* Spain talks with Gulf Cooperation Council on debt
* Needs foreign financing to make bank package work
* Recession likely, key is fast financial recovery
MADRID, Oct 20 - Spain to Arab sovisereign wealth funds appealing to buy public debt it will issue to pay for a bank aid package, Industry Minister Miguel Sebastian said in an interview.
Without investment from Gulf states and other countries, the package may fail to boost bank liquidity or lending and Spain's severe economic problems could drag on, Sebastian told Reuters.
"You can only increase liquidity in the system if we attract liquidity from abroad," Sebastian said, following talks last week with the Gulf Cooperation Council (GCC). "We are offering these sovereign funds the chance to buy Spanish bonds."
Spain's Socialist government plans to purchase up to 50 billion euros ($67.35 billion) in mortgage-backed-bonds and other bank assets to raise financial system liquidity and jump-start lending.
The Treasury will auction debt to pay for acquisitions of long-term, investment grade debt that banks cannot sell during current market turmoil.
Should domestic banks buy the paper, the plan will recycle funds around the Spanish financial system rather than create new liquidity for credit operations, Sebastian said.
"In that situation there is no net increase in liquidity, we have to go abroad to sell our new issues," said Sebastian.
PUBLIC DEBT BOOM
Sebastian, former chief economic advisor to Prime Minister Jose Luis Rodriguez Zapatero, said it was all but inevitable Spain would enter recession, despite Economy Ministry forecasts the economy will grow 1.6 percent this year and 1 percent the next after 3.7 percent in 2007.
"If by recession you mean two quarters of negative growth it's evident we are going to be really close," he said. "What's important is the speed at which we fix financial problems."
The comments follow a meeting in Madrid with GCC Secretary General Abdul-Rahman al-Attiyah to discuss purchases of Spanish sovereign and corporate debt.
The GCC's six member countries, including Saudia Arabia, operate state run sovereign wealth funds that are investment agencies using money from oil profits.
The funds worry some Western governments, which say they lack transparency and base investment decisions on politics.
Sebastian said they were essential to meet Spain's heavy foreign financing needs during turmoil in global money markets.
"We are sending the message we are open to investment, not only from these countries, but many others," he said. Spain has launched an international debt sale campaign, with the slogan "In Spain we Trust", after forecasting 2009 gross financing needs will increase 51 percent to 104.5 billion euros to cover a swelling public sector deficit.
Spain sees public borrowing as a means to speed recovery and says it can afford soaring issue costs, given a relatively low debt to gross domestic product ratio of 37 percent.
DEFAULT RISK
The debt campaign accompanies rising doubts over the ability of the bank aid package to unjam lending and spark the economic revovery Zapatero forecasts for the second half of next year.

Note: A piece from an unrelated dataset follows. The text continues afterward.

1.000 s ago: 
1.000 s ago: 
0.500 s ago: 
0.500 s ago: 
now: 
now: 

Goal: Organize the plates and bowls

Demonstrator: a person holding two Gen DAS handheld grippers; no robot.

If firms are starved of credit, unemployment will rise higher and Spain could enter a debt default spiral if banks cut lending even further, Sebastian said.
"An increase in bad debt will affect the financial system negatively and we will enter a situation in which bank solvency will deteriorate," Sebastian said, adding that such a scenario remained unlikely given banks' high bad loan provisions.
Some analysts see Spain's bank aid aimed at preventing solvency problems and the opposition conservative Popular Party says it will do nothing to boost lending because banks will just take the cash and sit on it.
Zapatero, and Economy Minister Pedro Solbes, have been non-committal over the issue, saying banks have control over their loan portfolios and must be allowed to make profits.
Sebastian, seen as a possible successor to Solbes, said the Industry Ministry was closely watching to see whether credit reached firms, especially small and medium sized ones.
"The financial issue will determine what happens here, it affects the whole economy," he said.